TO DO:
From start to end, write out the following data exactly, apart from its images.

THE DATA:
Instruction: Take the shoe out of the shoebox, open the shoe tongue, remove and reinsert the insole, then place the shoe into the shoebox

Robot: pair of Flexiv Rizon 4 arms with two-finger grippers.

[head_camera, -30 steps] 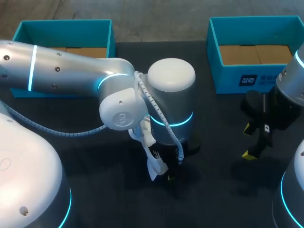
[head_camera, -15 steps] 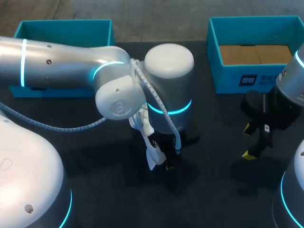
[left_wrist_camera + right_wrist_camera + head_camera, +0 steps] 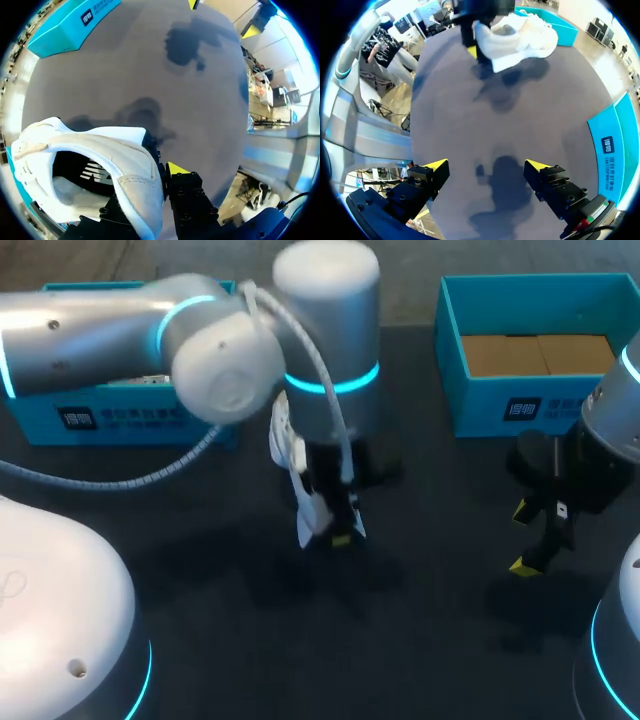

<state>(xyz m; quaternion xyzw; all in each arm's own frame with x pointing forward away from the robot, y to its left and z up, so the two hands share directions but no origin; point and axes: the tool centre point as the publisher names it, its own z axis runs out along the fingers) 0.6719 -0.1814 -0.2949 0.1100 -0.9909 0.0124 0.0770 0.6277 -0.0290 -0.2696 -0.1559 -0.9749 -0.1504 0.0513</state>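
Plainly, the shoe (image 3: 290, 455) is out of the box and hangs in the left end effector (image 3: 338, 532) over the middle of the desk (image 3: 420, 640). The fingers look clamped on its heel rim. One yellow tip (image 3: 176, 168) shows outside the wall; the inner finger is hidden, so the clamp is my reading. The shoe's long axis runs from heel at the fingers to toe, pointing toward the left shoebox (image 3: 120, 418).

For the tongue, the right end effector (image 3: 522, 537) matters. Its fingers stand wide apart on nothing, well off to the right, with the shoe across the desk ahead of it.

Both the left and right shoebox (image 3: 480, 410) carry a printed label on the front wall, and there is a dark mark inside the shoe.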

TASK SOLUTION:
Instruction: Take the shoe out of the shoebox, open the shoe tongue, remove and reinsert the insole, then place the shoe into the shoebox

Robot: pair of Flexiv Rizon 4 arms with two-finger grippers.

[head_camera, -30 steps] 
[head_camera, -15 steps] 
[left_wrist_camera + right_wrist_camera + head_camera, +0 steps] 

<state>(xyz m; quaternion xyzw; all in each arm's own frame with x pointing forward away from the robot, y to its left and z up, so the two hands share directions but no origin; point and axes: the tool centre point as the publisher names it, its own z axis runs out along the fingers) 0.6719 -0.1814 -0.2949 0.1100 -0.9909 0.0124 0.0770 0.6277 -0.0290 -0.2696 -0.1559 -0.9749 -0.1504 0.0513</state>
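Plainly, the shoe (image 3: 290, 455) is out of the box and hangs in the left end effector (image 3: 338, 532) over the middle of the desk (image 3: 420, 640). The fingers look clamped on its heel rim. One yellow tip (image 3: 176, 168) shows outside the wall; the inner finger is hidden, so the clamp is my reading. The shoe's long axis runs from heel at the fingers to toe, pointing toward the left shoebox (image 3: 120, 418).

For the tongue, the right end effector (image 3: 522, 537) matters. Its fingers stand wide apart on nothing, well off to the right, with the shoe across the desk ahead of it.

Both the left and right shoebox (image 3: 480, 410) carry a printed label on the front wall, and there is a dark mark inside the shoe.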

Nothing else is required for this exercise.